- 1Department of Experimental Therapeutics, National Cancer Center Hospital, Tokyo, Japan
- 2Biostatistics Division, Center for Research Administration and Support, National Cancer Center, Tokyo, Japan
Background: Drug-induced lung disease (DILD) is a considerable and potentially fatal adverse event with poorly understood risk factors. Large-scale, data-driven analyses investigating regional discrepancies in DILD incidence are lacking. The aim of this study was to investigate the potential association among DILD prevalence, regional differences and other factors based on large-scale data base.
Methods: This retrospective observational study analyzed spontaneous adverse event reports from the FDA Adverse Event Reporting System (FAERS) database between January 2010 and December 2020. Regional disparities in DILD incidence were assessed among reports from the United States of America (USA), the European Union (EU), and Japan (JP). Using multivariate logistic regression accounting for age, sex, and reporting years, we calculated the reporting odds ratios (RORs) with 95% confidence intervals. Subgroup analyses were performed for different types of anticancer agents, including tyrosine kinase inhibitors (TKIs), immune checkpoint inhibitors (ICIs), antibody–drug conjugates (ADCs), and cytotoxic agents.

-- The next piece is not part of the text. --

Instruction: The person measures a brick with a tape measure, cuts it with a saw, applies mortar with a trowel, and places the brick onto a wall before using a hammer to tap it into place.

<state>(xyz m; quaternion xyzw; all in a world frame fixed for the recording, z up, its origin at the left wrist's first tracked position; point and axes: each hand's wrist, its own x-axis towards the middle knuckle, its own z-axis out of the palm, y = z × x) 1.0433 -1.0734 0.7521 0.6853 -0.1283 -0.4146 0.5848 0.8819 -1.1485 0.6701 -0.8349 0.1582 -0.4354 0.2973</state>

Results: Regional differences in RORs were observed for anticancer drugs in reports from JP and the EU compared with those from the USA (JP, ROR 4.432; EU, ROR 1.291) and for non-anticancer drugs (JP, ROR 3.481; EU, ROR 1.086). Significantly higher RORs were observed for all anticancer drug regimens reported in JP than in the USA (TKIs, ROR 3.274; ICIs, ROR 2.170; ADCs, ROR 2.335; cytotoxic agents, ROR 3.989). The EU reports exhibited higher RORs for TKIs and cytotoxic agents than the USA reports, with no significant differences in ICIs or ADCs (TKIs, ROR 1.679; ICIs, ROR 1.041; ADCs, ROR 1.046; cytotoxic agents, ROR 1.418).
Conclusion: The prevalence of DILD in JP, the EU, and the USA differed. These findings have important implications in evaluating the safety profiles of drugs and patient safety in drug development and clinical practice. This study is the first to identify regional differences in DILDs using a large global database.
1 Introduction
Drug-induced lung disease (DILD) is an adverse event (AE) with a fatality rate of up to 40% (1–3). Anticancer drugs are the most common cause of DILDs, and their prevalence has increased with the use of recently developed anticancer drugs (3). Specifically, the occurrence rate of DILDs in patients administered with tyrosine kinase inhibitors (TKIs) and immune checkpoint inhibitors (ICIs) is 5–20%, which is higher than the approximately 2% rate in patients administered with classical cytotoxic agents (2, 4). The mortality rate of DILDs associated with anticancer drugs, particularly TKIs and ICIs, is extremely high, with mortality rates of 35–40% and 15–20%, respectively (2, 5). Although DILDs have a considerable clinical impact, their associated predictive factors have not been elucidated.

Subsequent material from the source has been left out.